Photo: flickr via travellingtamas
Unfortunately for Hosni Mubarak, ditching Egypt and retiring to a cushy life in Switzerland won’t be as easy as it might have been for dictators in a similar position 30 years ago.That’s the argument made by Scott Horton at Foreign Policy Magazine (via Megan McArdle).
Governments around the world have gotten much less tolerant towards strongmen who loot their nations treasury, and then book a private jet outta town. Requests for account freezes and arrest warrants from those newly in power back home are taken pretty seriously.

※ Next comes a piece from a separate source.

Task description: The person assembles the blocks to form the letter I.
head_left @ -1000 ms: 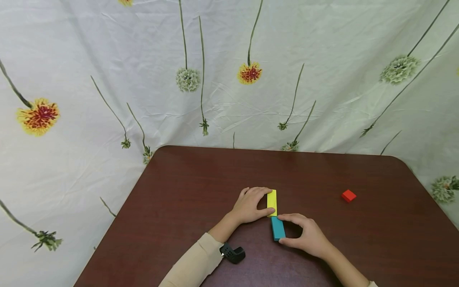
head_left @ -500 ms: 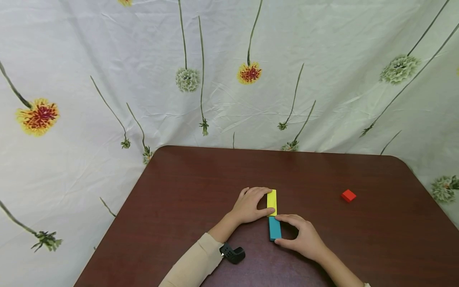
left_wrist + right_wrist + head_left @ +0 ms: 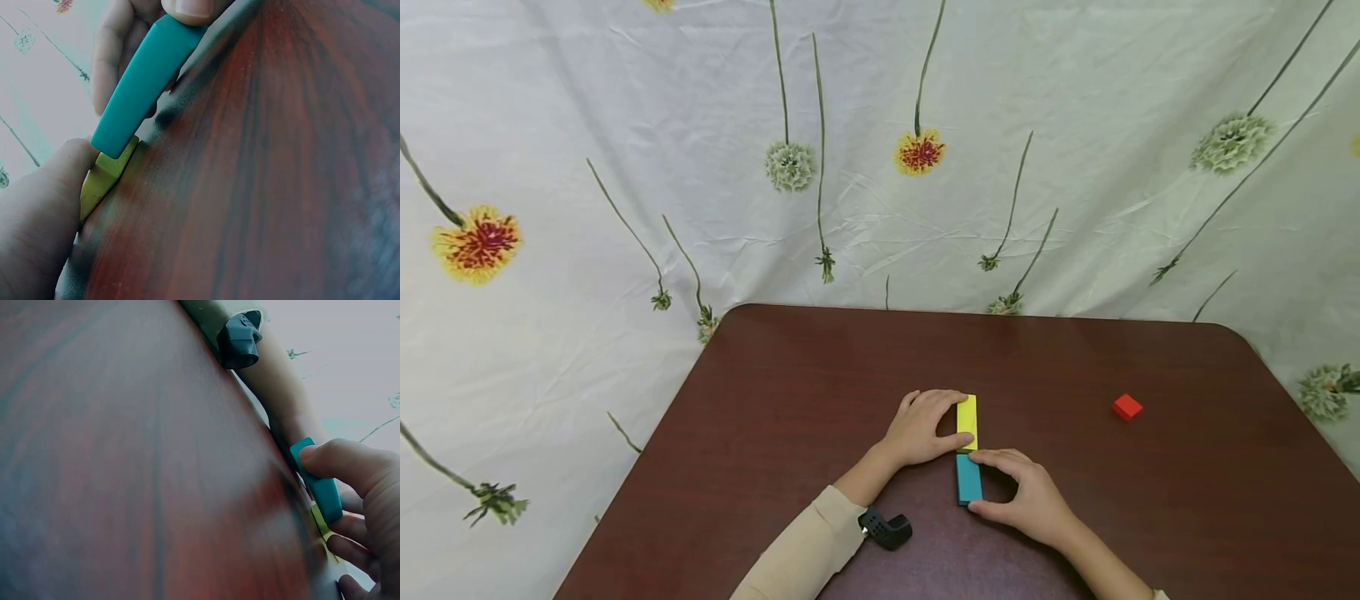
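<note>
Flat on the table lies a yellow rectangular block [image 3: 967, 423], its long side running away from me. My left hand [image 3: 917, 432] holds it from the left, thumb at the near end and fingertips at the far end. A teal rectangular block [image 3: 969, 481] sits end to end with it on the near side. My right hand [image 3: 1028, 493] pinches the teal block by its two ends from the right. In the left wrist view the teal block [image 3: 147, 90] stands in front of the yellow block [image 3: 106, 178] and hides part of it.
A red block [image 3: 1127, 407] lies to the right on the dark brown wooden table [image 3: 820, 358]. A black device [image 3: 886, 529] is worn on my left wrist, close over the tabletop. Behind the table hangs a pale cloth [image 3: 865, 150] with printed flowers.
My right hand has slid the teal block to the left and straightened it, so it is now nearly in line with the yellow block. My left hand has stayed in place.
</note>
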A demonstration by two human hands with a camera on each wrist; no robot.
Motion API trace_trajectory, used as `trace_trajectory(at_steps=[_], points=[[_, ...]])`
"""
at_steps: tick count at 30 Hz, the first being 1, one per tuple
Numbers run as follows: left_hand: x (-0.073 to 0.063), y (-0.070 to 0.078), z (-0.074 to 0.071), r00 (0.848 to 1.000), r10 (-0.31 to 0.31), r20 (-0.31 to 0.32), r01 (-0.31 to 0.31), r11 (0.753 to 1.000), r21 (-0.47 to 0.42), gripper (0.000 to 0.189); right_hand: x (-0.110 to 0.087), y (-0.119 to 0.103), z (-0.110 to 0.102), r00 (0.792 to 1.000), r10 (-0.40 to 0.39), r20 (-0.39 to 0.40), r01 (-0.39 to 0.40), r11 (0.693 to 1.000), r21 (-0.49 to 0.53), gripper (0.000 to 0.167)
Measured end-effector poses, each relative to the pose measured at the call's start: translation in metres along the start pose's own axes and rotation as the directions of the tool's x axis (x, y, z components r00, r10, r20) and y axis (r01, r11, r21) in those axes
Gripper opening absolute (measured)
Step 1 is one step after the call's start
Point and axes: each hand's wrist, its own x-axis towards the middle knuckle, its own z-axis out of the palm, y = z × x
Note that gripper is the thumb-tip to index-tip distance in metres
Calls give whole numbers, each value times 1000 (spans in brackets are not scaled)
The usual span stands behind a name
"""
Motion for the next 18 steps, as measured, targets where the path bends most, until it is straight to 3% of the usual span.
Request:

More menacingly, human rights lawyers and international prosecutors may take a close look at the tools the deposed dictator used to stay in power: Did he torture? Did he authorise the shooting of adversaries? Did he cause his enemies to “disappear”? Was there a mass crackdown that resulted in dozens or hundreds of deaths? A trip to The Hague or another tribunal might be in his future. Slobodan Milosevic, who died while on trial there, and Charles Taylor, whose prosecution there is expected to wind up later this month, furnish examples that any decamping dictator would need to keep in mind.
Mubarak is already putting in place one key strategy — installing a loyal pro to take over once gone — but as Tunisia’s exiled Ben Ali has already learned, it doesn’t matter if that guy can’t even hold onto power for a day.
But if the Egyptian opposition wants Mubarak gone right away, the sooner he feels like he can make a comfortable escape, the better.